**What is expected**
In this material, which lines include the string "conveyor"? Show them.
━━━ Provided data ━━━
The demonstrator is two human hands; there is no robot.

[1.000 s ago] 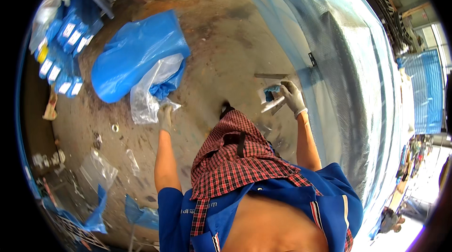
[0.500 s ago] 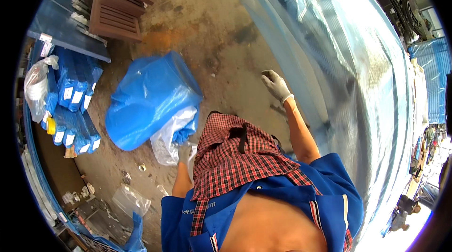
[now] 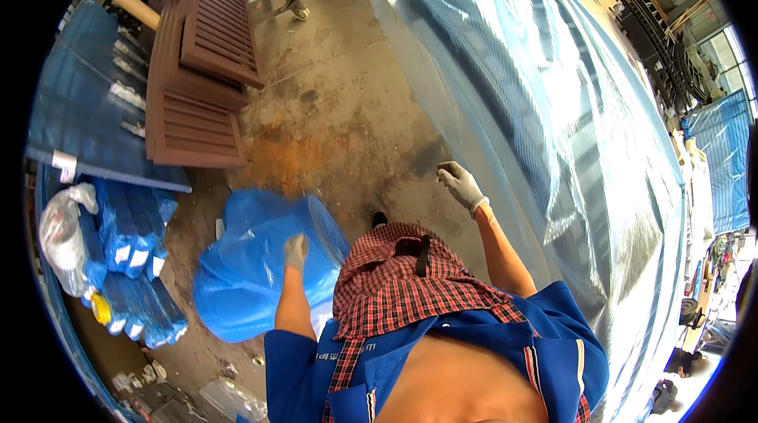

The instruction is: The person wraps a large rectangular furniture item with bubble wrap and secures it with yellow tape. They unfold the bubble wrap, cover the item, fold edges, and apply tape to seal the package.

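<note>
My left hand [image 3: 296,251], in a pale work glove, hangs over a big roll of blue plastic film [image 3: 260,269] on the floor; its fingers look loosely bent and hold nothing I can see. Whether the hand touches the film I cannot tell. My right hand [image 3: 462,186], also gloved, is held out to my right with its fingers loosely apart and nothing in them. It is nearest the edge of a large, pale-blue translucent plastic sheet [image 3: 584,131] draped over a long pile. What lies under the sheet is mostly hidden.
Brown slatted panels [image 3: 201,123] stand at the far left, next to blue-wrapped panels [image 3: 79,107]. Below them are blue-wrapped bundles [image 3: 130,233] and a clear plastic bag [image 3: 67,225]. A wheeled stand [image 3: 298,11] is ahead. People [image 3: 667,395] are at the far right.
The view has shifted forward along the floor, so the blue roll sits lower in the picture. My left hand has come up from beside the white plastic to over the blue film.
</note>
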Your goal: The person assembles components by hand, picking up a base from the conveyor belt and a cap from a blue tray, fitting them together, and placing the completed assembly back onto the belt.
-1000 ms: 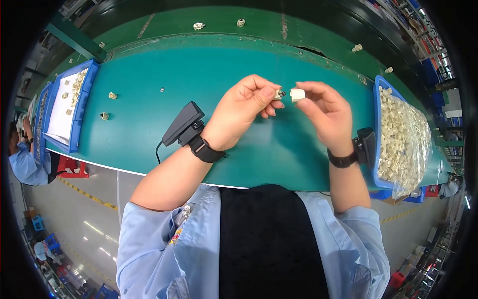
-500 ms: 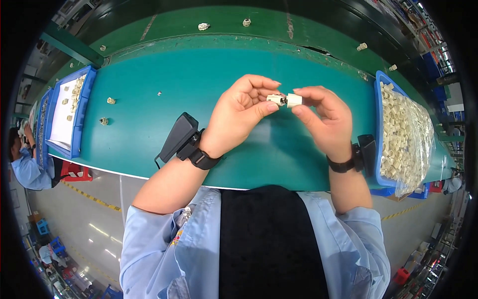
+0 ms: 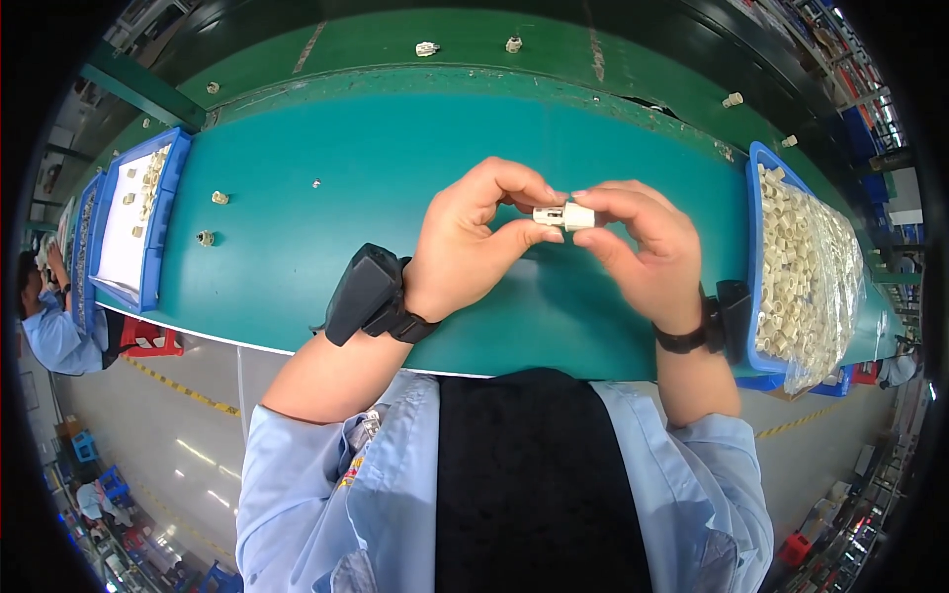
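Note:
Over the green work surface [image 3: 326, 267], my left hand [image 3: 465, 232] pinches a cream plastic socket piece [image 3: 547, 215] with dark slots between thumb and fingers. My right hand [image 3: 647, 242] is closed on a cream plastic cap [image 3: 578, 216] from the other side. The two pieces meet end to end, with the cap's left edge against the socket piece; how deep one sits in the other I cannot tell. Both wrists carry black strapped devices.
On the right stands a blue bin [image 3: 756, 247] heaped with cream caps in a clear bag. A blue tray [image 3: 148, 247] with small cream parts stands left. Loose parts [image 3: 219, 198] lie left of my hands, others on the green strip beyond. A co-worker [image 3: 59, 321] sits far left.
The socket piece and cap have come together; the dark gap between them is closed. Both hands have shifted slightly nearer me. Parts on the far green strip have moved right.

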Demonstrator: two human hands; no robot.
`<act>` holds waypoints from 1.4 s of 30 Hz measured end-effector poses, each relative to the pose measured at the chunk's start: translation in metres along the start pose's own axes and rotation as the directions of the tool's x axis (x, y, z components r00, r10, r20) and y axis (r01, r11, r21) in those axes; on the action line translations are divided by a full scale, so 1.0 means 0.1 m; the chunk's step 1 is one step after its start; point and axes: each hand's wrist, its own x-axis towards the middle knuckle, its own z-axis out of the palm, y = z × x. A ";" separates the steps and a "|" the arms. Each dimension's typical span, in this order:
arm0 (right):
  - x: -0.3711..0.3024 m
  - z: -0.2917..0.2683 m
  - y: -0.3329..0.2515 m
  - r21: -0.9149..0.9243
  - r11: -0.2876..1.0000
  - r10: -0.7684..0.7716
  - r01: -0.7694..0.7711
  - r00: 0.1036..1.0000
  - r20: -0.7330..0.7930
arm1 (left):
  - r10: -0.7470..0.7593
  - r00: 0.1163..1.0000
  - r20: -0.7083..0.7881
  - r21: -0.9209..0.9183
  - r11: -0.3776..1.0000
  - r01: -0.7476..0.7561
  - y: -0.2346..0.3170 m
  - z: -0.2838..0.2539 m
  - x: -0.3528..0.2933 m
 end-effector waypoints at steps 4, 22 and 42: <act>0.02 0.02 0.00 0.098 0.994 0.039 -0.039 0.999 0.001 | 0.010 1.000 -0.024 0.047 0.999 -0.009 0.00 0.01 -0.01; 1.56 -1.37 1.56 -0.748 0.571 0.287 -0.339 0.936 -0.206 | -0.059 0.997 0.039 0.605 0.796 0.024 -0.28 -0.03 0.09; 0.06 -2.35 0.59 -0.704 0.550 0.467 -0.449 0.864 -0.186 | -0.236 0.972 -0.007 0.576 0.794 0.197 -0.32 -0.06 0.13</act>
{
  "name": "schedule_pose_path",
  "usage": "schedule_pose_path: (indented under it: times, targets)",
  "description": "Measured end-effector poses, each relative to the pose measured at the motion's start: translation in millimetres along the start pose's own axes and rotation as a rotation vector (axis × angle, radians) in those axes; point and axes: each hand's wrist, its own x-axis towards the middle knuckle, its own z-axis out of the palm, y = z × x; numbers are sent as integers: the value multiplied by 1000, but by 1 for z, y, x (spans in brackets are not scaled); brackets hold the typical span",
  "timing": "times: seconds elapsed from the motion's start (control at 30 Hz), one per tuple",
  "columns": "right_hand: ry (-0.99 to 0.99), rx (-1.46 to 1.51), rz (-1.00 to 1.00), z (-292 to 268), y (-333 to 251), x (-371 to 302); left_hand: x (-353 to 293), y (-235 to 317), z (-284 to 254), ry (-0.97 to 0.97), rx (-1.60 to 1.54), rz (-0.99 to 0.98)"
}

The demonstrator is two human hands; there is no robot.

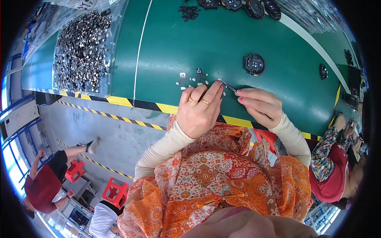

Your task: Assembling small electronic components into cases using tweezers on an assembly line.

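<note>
My left hand [200, 111], with rings on two fingers, is closed, its fingertips together low over the green table. A tiny pale part shows at its index fingertip; the rest of it is hidden by the fingers. From the right, my right hand [260, 105] pinches a pair of thin metal tweezers [229, 87], whose tips meet the left index fingertip. Just beyond my left fingers lie two small flex circuits, one pale [182, 76] and one black [199, 74]. Farther off to the right rests a round black watch-like housing [254, 64].
A clear tray [109, 59] heaped with small metallic parts stands at the left. Several black round housings [254, 8] and a pile of black bits [189, 12] lie at the far side. A small black part [324, 71] sits right. Striped tape [166, 108] marks the near edge.
</note>
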Motion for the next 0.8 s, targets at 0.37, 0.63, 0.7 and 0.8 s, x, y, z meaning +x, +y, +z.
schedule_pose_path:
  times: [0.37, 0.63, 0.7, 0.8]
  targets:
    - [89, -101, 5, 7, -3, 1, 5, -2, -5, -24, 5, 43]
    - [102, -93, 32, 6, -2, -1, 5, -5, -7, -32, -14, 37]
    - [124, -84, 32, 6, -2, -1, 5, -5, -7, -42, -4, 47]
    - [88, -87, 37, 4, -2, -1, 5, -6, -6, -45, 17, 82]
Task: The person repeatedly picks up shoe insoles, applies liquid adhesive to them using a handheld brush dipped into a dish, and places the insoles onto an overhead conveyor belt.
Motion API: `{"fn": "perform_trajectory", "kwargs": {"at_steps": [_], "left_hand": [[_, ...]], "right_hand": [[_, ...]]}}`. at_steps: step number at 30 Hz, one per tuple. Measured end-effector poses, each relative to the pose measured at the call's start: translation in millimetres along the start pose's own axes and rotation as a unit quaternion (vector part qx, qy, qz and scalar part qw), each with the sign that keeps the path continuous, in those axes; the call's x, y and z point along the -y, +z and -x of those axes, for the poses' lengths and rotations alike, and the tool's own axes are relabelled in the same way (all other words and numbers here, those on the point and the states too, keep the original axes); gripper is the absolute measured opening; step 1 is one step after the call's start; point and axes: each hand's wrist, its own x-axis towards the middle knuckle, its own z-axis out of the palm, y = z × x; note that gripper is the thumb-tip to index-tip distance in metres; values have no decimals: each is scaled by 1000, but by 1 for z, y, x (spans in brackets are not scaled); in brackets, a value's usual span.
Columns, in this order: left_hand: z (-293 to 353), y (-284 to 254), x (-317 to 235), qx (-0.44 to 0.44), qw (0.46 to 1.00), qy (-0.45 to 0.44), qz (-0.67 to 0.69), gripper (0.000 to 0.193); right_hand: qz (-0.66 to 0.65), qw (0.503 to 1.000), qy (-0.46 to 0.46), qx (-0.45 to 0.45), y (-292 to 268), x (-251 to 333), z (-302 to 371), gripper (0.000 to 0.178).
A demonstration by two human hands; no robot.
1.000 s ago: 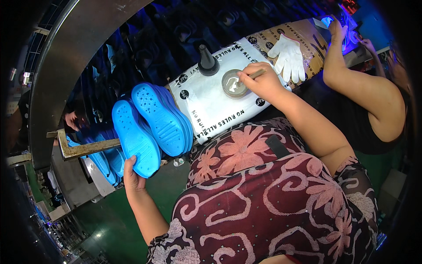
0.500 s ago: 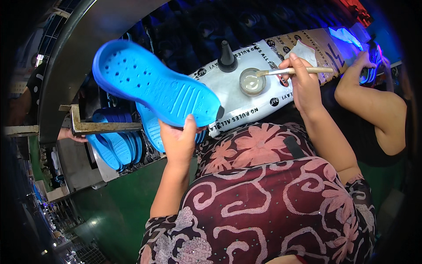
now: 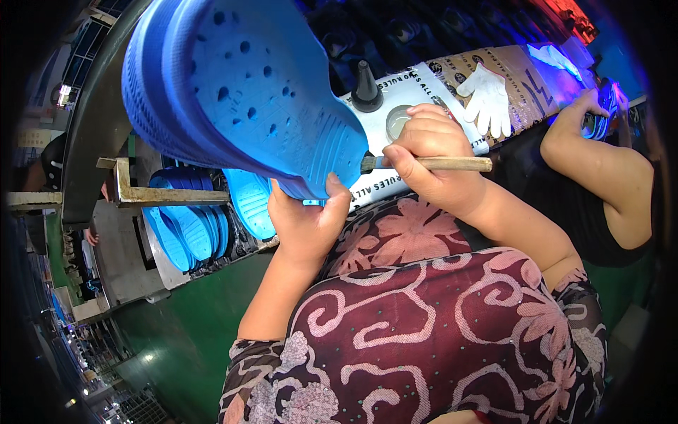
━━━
**Response to the task**
Your goal: The person assembles components by hand, picking up a base from the conveyor belt and a cap from a blue tray, fitting them together, and placing the completed assembly back onto the belt.
Task: The person repeatedly picks up shoe insoles, applies liquid adhesive to them using a handheld brush dipped into a dish, and places the insoles onto an overhead conveyor belt.

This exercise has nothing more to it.